Abstract

The interaction between foreign direct investments (FDI) and economic growth is one of the frequently discussed issues in the literature, both theoretically and empirically. The role of different channels through which FDI promotes economic growth is an aspect that should be focused on. The main purpose of this study is to assess the impact of the technology spillovers as a driving force for economic growth of Turkey in terms of manufacturing industry using the data of 1988-2012 period. For this aim, the dynamic interactions between export of the manufacturing industry (EXP) as a measure of technology spillover, gross domestic product (GDP), gross fixed capital formation (GFCF) and FDI in manufacturing industry were investigated via cointegration and causality tests in addition to the innovation accounting techniques in the vector autoregressive (VAR) framework.

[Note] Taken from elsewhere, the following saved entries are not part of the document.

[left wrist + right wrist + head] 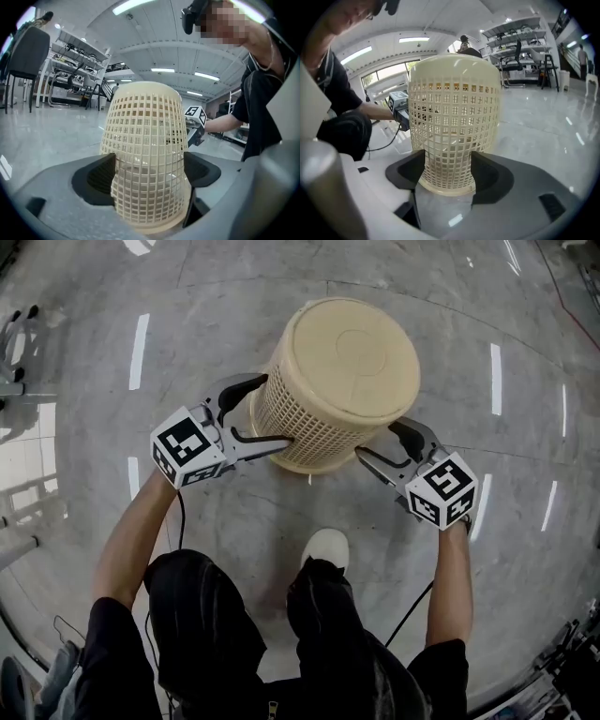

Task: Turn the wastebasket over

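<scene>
The cream lattice wastebasket (337, 381) stands upside down on the grey floor, solid base up and rim down. My left gripper (277, 411) is at its left side, jaws wide open, tips against or just off the lattice wall. At its lower right side my right gripper (377, 441) also has its jaws apart. In the left gripper view the wastebasket (145, 159) fills the gap between the two dark pads, and nothing shows them pressing on it. The right gripper view has the wastebasket (452, 131) in the gap too, its rim on the floor.
The person's white shoe (326, 547) is on the floor just behind the basket. Black cables trail from both grippers. Chairs (26, 56) and shelving racks (77, 61) stand far off, and more shelves (520, 44) show in the right gripper view.
</scene>
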A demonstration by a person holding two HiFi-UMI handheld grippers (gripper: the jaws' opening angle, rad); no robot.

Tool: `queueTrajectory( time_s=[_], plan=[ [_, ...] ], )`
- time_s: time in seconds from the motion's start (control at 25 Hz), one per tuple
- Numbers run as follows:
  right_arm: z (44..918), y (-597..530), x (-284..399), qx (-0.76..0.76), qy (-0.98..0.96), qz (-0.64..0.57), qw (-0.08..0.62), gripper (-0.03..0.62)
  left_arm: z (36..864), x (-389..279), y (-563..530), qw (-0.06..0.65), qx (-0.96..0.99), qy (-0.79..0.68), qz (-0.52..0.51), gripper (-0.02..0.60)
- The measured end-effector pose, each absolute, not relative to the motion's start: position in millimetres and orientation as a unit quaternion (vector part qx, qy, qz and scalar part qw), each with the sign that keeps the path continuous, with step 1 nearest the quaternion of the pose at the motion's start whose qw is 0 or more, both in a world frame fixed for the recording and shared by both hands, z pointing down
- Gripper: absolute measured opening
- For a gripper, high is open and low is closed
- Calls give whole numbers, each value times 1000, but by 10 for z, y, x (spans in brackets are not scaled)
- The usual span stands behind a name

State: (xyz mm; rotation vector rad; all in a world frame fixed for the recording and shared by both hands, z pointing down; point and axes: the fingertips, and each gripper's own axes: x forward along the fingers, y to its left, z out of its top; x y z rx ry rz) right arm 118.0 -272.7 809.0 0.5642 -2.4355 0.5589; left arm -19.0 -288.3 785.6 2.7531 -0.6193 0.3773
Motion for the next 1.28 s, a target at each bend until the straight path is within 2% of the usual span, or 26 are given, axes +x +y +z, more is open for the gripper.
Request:
queueTrajectory(
  time_s=[0.16,0.36,0.6,0.76,0.92,1.12,1.2,1.28],
  plan=[
    [7806,-2399,1094,172,-904,302,250,307,7489,-293,-2621,174,957,-202,115,468],
    [7502,-2296,1078,172,-902,366,151,308,7418,-467,-2193,174,958,-169,155,468],
    [7382,-2514,1049,247,-910,322,83,307,7427,-584,-2201,165,959,-198,122,468],
    [7235,-2459,1009,261,-931,233,106,307,7358,-592,-2335,141,962,-207,104,468],
    [7169,-2110,783,234,-950,84,191,307,7280,-635,-2544,114,963,-225,99,468],
    [7101,-1990,596,208,-946,-22,249,294,7217,-665,-2798,103,962,-236,95,468],
    [7120,-1959,548,182,-943,-58,272,230,7210,-692,-2881,103,959,-247,93,467],
    [6998,-1887,501,164,-952,-46,253,229,7206,-678,-2932,104,958,-252,90,466]
  ],
)
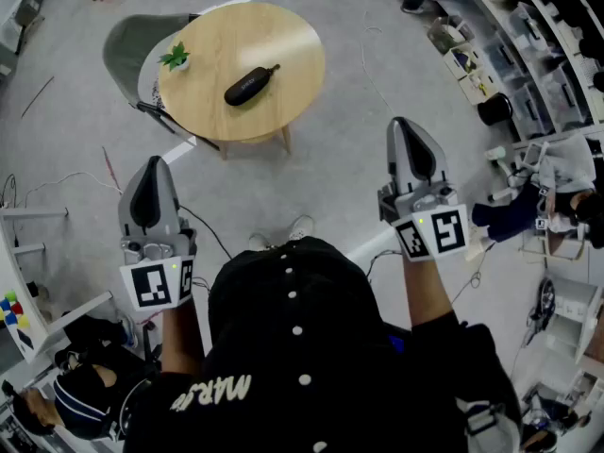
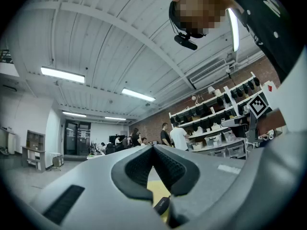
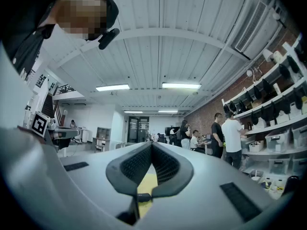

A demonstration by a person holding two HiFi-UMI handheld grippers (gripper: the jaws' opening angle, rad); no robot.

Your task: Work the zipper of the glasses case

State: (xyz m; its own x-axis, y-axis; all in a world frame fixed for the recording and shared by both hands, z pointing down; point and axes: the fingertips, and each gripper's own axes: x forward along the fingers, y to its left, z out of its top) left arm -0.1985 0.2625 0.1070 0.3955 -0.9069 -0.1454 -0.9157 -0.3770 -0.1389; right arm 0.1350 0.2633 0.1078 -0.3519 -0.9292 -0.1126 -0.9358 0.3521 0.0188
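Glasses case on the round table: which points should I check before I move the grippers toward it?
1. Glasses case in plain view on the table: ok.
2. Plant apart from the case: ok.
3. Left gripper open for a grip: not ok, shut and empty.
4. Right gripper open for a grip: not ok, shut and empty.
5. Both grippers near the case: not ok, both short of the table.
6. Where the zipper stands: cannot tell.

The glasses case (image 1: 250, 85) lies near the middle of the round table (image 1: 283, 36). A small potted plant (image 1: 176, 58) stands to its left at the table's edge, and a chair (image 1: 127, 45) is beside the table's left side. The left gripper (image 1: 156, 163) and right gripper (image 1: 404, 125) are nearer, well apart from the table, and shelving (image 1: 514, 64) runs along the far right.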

While the cointegration test yields no clear evidence of long-run equilibrium relationship among these variables. Granger causality test indicates that there is a univariate causality running from the EXP to the all other variables, and FDI is not Granger cause for the other variables. Nevertheless, the positive impact of FDI on the GDP and EXP variables is observed within the results of the innovation accounting analysis. From this point of view, it is concluded that the FDI leads economic growth more significantly in indirect ways rather than through direct ways. Under the light of these empirical outcomes, proposing policies based on strategies which encourage FDI inflows to the sub-sectors of manufacturing industry with higher technological gaps seem as effective and valuable in terms of promoting economic growth.